When the Second Nuts in PLO is a River Fold

Time and time again the adage that Pot Limit Omaha (PLO) is a game of nutted hands is bandied about. But where does that leave the poor second nuts in PLO? In No Limit Hold’em (NLH), the second nuts is often a very difficult lay down on the river, especially when two exact (and unlikely) cards would be required of your opponent to make the nuts. In contrast, in PLO the gap in hand strength between the nuts and second nuts can be cavernous. As we discussed previously, you need stronger hands to win at showdown in PLO than NLH. But just how much stronger?

Recently, one of our OPT members sent in a very interesting hand. His take on the virtual advisor’s recommendation to fold the second nuts amounted to “Is that bot insane?”. At first blush, it sure appeared that way. But I programmed these advisor bots and I know I did not include insanity in the mix! So let’s take a look at this hand, then discuss how nutted a hand needs to be to call a big river bet.

The Hand

Our hero is in the big blind of a 6-handed $5/$10 PLO cash game. The Villain (Player 5) in the cutoff raises to $35 and everyone folds to our Hero. He looks down at a double-suited hand that contains an ace. Pretty standard call in this situation which is exactly what our Hero does. This leaves $75 in the pot and the players have similar stack sizes behind (90+ BBs).

The flop rewards our Hero by pairing his ace and giving him a nut flush draw. Our Hero wastes little time and bets out for two-thirds pot and our Villain obliges with a call. There is now $175 in the pot.

The turn settles everyone down when a Q♣ appears and there is a civil check-check leaving the pot at $175.

The river card completes our Hero’s flush draw and leaves the board unpaired. Our Hero bets three-quarters pot and I imagine is hoping that the Villain can’t get away from a slightly weaker flush.

Well – surprise, surprise – the Villain goes over the top with a raise.

From our OPT member’s account this is when he takes a moment to think. He decides to see what the advisor’s take is. He is shocked to see his advisor say….Fold! So, the advisor thinks the Villain is holding exactly 85, the only hand that beats our Hero. How likely is that?

Our Hero is having none of it and shoves.

The Villain whimpers and quickly folds and the Hero rakes in a nice pot.

Analysis of Advice to Fold the Second Nuts in PLO

First of all, this analysis is not to critique our OPT member’s play. He was clearly quite successful in his decisions at every point in the hand. The focus is on how the advisor got to a fold suggestion when the Villain raises on the river. When the Villain raises, that puts $734 in the pot. The Hero’s call would be $295 to go to showdown. To be profitable, that means the Hero would need to be right on a call more than 28.7% of the time ($295/($734+$295).
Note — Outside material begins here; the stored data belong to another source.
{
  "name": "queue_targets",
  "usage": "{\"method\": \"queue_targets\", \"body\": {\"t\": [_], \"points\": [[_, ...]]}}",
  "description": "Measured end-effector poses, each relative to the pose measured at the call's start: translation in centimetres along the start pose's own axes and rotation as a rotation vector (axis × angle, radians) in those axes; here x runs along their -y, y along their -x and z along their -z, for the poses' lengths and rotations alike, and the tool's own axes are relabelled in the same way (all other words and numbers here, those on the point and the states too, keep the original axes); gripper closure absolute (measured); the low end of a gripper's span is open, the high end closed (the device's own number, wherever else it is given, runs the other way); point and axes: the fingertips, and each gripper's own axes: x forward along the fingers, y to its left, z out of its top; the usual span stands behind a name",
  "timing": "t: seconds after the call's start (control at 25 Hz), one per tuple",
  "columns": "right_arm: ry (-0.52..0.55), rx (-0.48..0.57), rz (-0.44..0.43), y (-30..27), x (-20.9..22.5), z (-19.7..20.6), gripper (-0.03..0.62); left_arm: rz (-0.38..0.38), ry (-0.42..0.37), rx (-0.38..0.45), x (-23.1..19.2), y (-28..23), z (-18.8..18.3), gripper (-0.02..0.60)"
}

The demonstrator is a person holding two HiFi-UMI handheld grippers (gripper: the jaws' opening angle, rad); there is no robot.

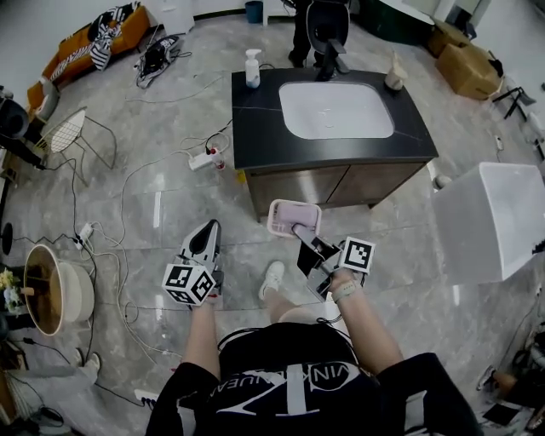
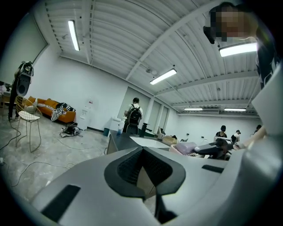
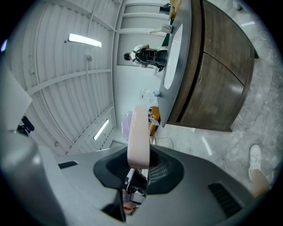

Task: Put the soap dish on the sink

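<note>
Pink soap dish (image 3: 139,132) clamped edge-on by its rim in the jaws of the right gripper (image 3: 138,164), held in the air over the grey stone floor (image 1: 153,213), just short of the cabinet (image 1: 341,183) and below the counter's front edge. In the head view the dish sits tilted, its pale lilac inside turned upward. The left gripper (image 2: 141,150) has its jaws closed together with nothing between them and hangs level over the floor, well apart from the dish. Ahead, a dark counter (image 1: 255,119) tops the wooden cabinet and frames a white sink (image 1: 336,109), with a strip of dark surface on every side of the bowl, widest at the left. A white pump bottle (image 1: 253,70) stands at the back left corner, a dark tap (image 1: 328,58) behind the bowl, and a beige object (image 1: 393,75) at the back right. A person (image 1: 311,21) stands beyond the counter. Cables and a power strip (image 1: 204,158) trail across the floor to the left of the cabinet; a large white box (image 1: 494,221) stands to its right.
</note>
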Motion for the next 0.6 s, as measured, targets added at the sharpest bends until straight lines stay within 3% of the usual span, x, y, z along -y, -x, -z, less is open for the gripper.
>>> {"method": "queue_targets", "body": {"t": [0.6], "points": [[-0.01,-0.032,0.017,-9.8,1.2,-6.7,0.505,0.04,0.023,-0.046,-5.2,-10.4,-1.6,0.566]]}}
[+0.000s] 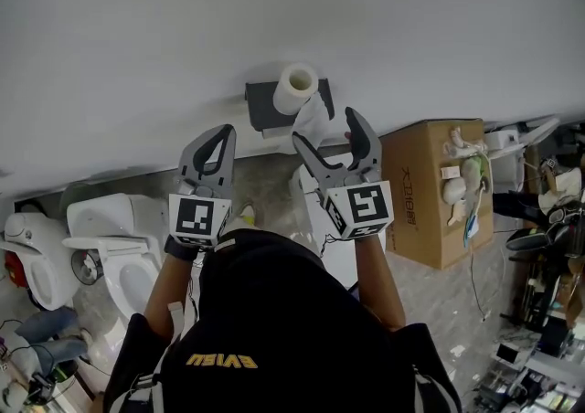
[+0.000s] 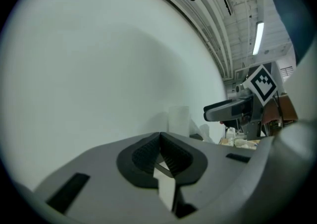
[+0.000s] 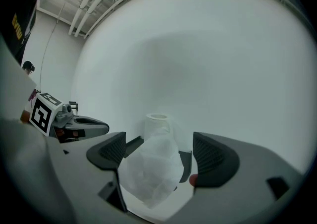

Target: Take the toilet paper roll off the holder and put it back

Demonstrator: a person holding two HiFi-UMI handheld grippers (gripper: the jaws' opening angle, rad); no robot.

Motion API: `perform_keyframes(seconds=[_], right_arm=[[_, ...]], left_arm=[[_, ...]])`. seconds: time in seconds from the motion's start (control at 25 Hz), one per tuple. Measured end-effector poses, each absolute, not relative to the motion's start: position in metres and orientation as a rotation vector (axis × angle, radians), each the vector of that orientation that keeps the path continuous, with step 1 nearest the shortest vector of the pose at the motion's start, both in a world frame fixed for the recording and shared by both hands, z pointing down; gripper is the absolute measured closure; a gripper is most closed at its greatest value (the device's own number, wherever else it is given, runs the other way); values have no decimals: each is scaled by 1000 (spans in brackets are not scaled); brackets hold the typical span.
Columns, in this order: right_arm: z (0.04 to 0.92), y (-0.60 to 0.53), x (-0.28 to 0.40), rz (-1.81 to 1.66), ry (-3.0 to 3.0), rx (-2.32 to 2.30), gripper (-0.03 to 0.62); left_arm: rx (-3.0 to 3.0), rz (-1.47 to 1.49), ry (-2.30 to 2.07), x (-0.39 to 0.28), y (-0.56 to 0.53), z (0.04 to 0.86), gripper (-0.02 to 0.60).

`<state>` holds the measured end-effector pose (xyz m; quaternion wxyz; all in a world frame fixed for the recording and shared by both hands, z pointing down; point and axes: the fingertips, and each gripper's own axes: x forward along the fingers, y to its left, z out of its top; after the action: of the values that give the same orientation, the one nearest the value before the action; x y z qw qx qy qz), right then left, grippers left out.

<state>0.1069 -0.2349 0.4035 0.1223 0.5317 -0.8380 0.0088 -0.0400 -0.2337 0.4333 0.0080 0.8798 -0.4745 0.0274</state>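
Observation:
A white toilet paper roll stands upright on a dark holder fixed to the white wall. A loose crumpled tail of paper hangs from it. My right gripper is open just short of the holder. In the right gripper view the tail hangs between the spread jaws without being pressed, and the roll stands farther back. My left gripper is to the left of the holder and shut with nothing in it. In the left gripper view its pads meet, and the roll shows beyond them.
White toilets stand on the floor at lower left. A cardboard box with small items on top sits right of the holder, and cluttered gear fills the far right. A white unit stands below the holder.

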Motion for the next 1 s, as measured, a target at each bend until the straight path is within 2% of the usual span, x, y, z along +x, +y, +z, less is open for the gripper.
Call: perform_keyframes(seconds=[1.0], right_arm=[[418,-275,76,54,-2455,1465,180]], left_arm=[[2700,93,-1478,-52,-253,458,570]])
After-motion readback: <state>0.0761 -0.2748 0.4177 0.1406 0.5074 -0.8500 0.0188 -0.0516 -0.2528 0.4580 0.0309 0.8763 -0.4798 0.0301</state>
The advisor, therefore, thinks that the Villain is holding exactly 85 71.3% of the time or more to justify this fold. We need to look at what other hands the Villain could either be 1) betting for value or 2) bluffing with. We also need to examine how likely it would be that he holds 85. This will give us the information as to how many hands, other than the nuts, would motivate this raise.

What Value Hands is He Betting with?

In terms of value hands: are there any at all?

Is the Villain raising with the king-high flush? Perhaps in NLH you’d see this move, but in PLO with all the A with another heart combos the Hero could have, this would be very shaky. Beyond that, there are no hands he value raises on this board, not straights, sets, or two pair hands.

In short, there is a near-zero chance he has any value betting hands in his current range (except for the nuts). But let’s give this 5% just to allow for some variation in play.

What Bluffs is He Betting With?

What is interesting about this hand, is what the Villain can’t have in their range. On the one hand, because the Hero holds the 3 the Villain can’t have one of the two straight flush possibilities of course, so that’s a value hand dropped. But, most importantly, the Villain can not be bluffing with the naked A because the Hero holds it. If the Villain held the A then he can more confidently bluff at this board, knowing the Hero can not have an ace-high flush.

So the likely bluff options that remain are non-flush hands that hold either the 8 or the 5. The Villain at least knows he blocks the straight flush holdings of the Hero and can represent the nuts on this board, or represent other holdings if indeed the Hero does not have the ace-high flush. But that is a very bold bluff and takes some significant acumen and guts to execute.

But we can probably throw about a 10% chance out there that this is indeed a bluff with one of those straight flush blockers in his hand.

How Can He Be Holding 85?

In NLH, putting exactly 85 in the Villain’s hand, especially given the preflop 3.5x raise and the flat call on the flop, is very difficult to do. But in PLO there are many ways these two cards could be among the four hole cards.

The Villain could have opened raised with rundowns like 87♠6♠5 or 87♣6♣5 or even weaker with the middle cards not being suited or one-gapped double-suited such as 9875

He could have hands such as A♣A85 or KK♠85.  As for the flop call, with the rundown, they have many straight and flush possibilities. Pocket aces of course flopped a set and would continue and KK holdings may as yet not want to concede the Hero has an ace (especially with having outs to a flush and straight).

The Total Calculation

So if we give the Villain a 5% chance of making a poor bet with what they consider a value hand (King-high flush and worse) and a 10% chance they are bluffing with an 8 or 5 in their hand, that leaves us at about a 15% chance this raise is not what it looks like – which is the nuts. That’s nearly half of the odds needed to justify this call which still leaves a lot of room for some other odd bluffs or strange value bets and this still to be a fold.

In our exploration behind the scenes, after our OPT member brought this hand to our attention, we discovered that the sneaky little bot indeed had the 8. We commend both the bot for its boldness and our Hero for not buying it!

Final Word on the Second Nuts in PLO

Folding the second nuts in PLO is worthy of consideration when your opponent wants to play for stacks. The hand combinations that can exist that can hold the cards that produce the nuts are just so much more plentiful than in NLH. When time allows, if you logic out what hands may act with such aggression for value bets and bluffs, you may find there are fewer than you may think.